Item 1. Legal proceedings
The information in response to this item is incorporated herein by reference to note 10, commitments and contingencies, to the Consolidated Condensed Financial Statements of this Quarterly Report.

Item 103 of SEC Regulation S-K requires disclosure of environmental legal proceedings with, or any such legal proceedings known to be contemplated by, a governmental authority if management reasonably believes that the proceedings involve potential monetary sanctions of $100,000 or more. As previously disclosed, the Company is under investigation by certain counties within the State of California for alleged noncompliance with state hazardous waste regulations, and settlement discussions are in process with the applicable government authorities.

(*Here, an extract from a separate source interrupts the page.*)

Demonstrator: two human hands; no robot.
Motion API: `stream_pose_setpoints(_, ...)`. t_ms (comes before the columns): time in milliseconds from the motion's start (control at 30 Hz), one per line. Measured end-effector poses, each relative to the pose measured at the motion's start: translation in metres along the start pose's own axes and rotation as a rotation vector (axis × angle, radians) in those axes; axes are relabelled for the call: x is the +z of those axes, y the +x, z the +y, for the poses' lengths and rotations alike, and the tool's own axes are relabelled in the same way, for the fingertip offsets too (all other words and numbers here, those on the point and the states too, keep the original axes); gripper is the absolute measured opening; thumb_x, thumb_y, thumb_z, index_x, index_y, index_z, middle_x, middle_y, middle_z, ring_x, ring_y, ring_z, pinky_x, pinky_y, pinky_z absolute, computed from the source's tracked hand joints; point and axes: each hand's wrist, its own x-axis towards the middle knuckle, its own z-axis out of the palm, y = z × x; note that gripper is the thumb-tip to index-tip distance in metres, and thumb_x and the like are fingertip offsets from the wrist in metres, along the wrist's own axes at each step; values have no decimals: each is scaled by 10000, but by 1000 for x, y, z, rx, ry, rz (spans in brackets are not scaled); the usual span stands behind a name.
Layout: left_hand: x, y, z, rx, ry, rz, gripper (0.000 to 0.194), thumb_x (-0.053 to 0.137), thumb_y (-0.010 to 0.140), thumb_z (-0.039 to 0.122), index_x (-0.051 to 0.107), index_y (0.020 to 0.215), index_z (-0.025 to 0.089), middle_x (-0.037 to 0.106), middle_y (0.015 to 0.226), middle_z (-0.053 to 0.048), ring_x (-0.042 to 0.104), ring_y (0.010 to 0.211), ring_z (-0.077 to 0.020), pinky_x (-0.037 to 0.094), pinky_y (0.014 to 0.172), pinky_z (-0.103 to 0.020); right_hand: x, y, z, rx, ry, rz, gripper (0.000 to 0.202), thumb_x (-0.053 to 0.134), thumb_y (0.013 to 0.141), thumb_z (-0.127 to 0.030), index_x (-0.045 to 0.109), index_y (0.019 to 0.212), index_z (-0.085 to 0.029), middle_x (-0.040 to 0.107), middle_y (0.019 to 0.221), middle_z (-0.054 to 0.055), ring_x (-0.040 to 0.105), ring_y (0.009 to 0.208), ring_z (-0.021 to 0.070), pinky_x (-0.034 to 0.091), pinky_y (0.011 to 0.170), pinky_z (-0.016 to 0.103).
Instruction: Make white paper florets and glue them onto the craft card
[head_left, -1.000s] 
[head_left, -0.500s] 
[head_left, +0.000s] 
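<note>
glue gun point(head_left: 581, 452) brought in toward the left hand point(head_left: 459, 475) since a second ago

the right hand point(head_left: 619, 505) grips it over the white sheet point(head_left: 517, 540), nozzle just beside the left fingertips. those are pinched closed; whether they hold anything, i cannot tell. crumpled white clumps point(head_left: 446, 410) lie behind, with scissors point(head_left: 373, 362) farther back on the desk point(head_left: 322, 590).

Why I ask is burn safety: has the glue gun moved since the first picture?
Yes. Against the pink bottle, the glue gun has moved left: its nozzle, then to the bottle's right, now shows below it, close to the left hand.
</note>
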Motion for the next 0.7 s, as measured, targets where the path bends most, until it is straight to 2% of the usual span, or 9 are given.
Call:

Although we cannot predict the outcome of this matter, we do not expect the outcome to have a material adverse effect on our prospects, financial condition, results of operations or cash flows.

Item 1A. Risk factors
In addition to the other information set forth in this report, you should carefully consider the factors discussed in item 1A. "Risk factors" in the Walgreens Boots Alliance Annual Report on Form 10-K for the year ended August 31, 2019, the amended and restated risk factors entitled “Our substantial international business operations subject us to a number of operating, economic, political, regulatory and other international business risks” appearing on page 13 of such annual report, as amended and restated below, and the risk factor below entitled “The recent COVID-19 pandemic could have a material adverse effect on our business operations, results of operations, cash flows and financial position” which could materially affect our business, financial condition or future results.

Our substantial international business operations subject us to a number of operating, economic, political, regulatory and other international business risks.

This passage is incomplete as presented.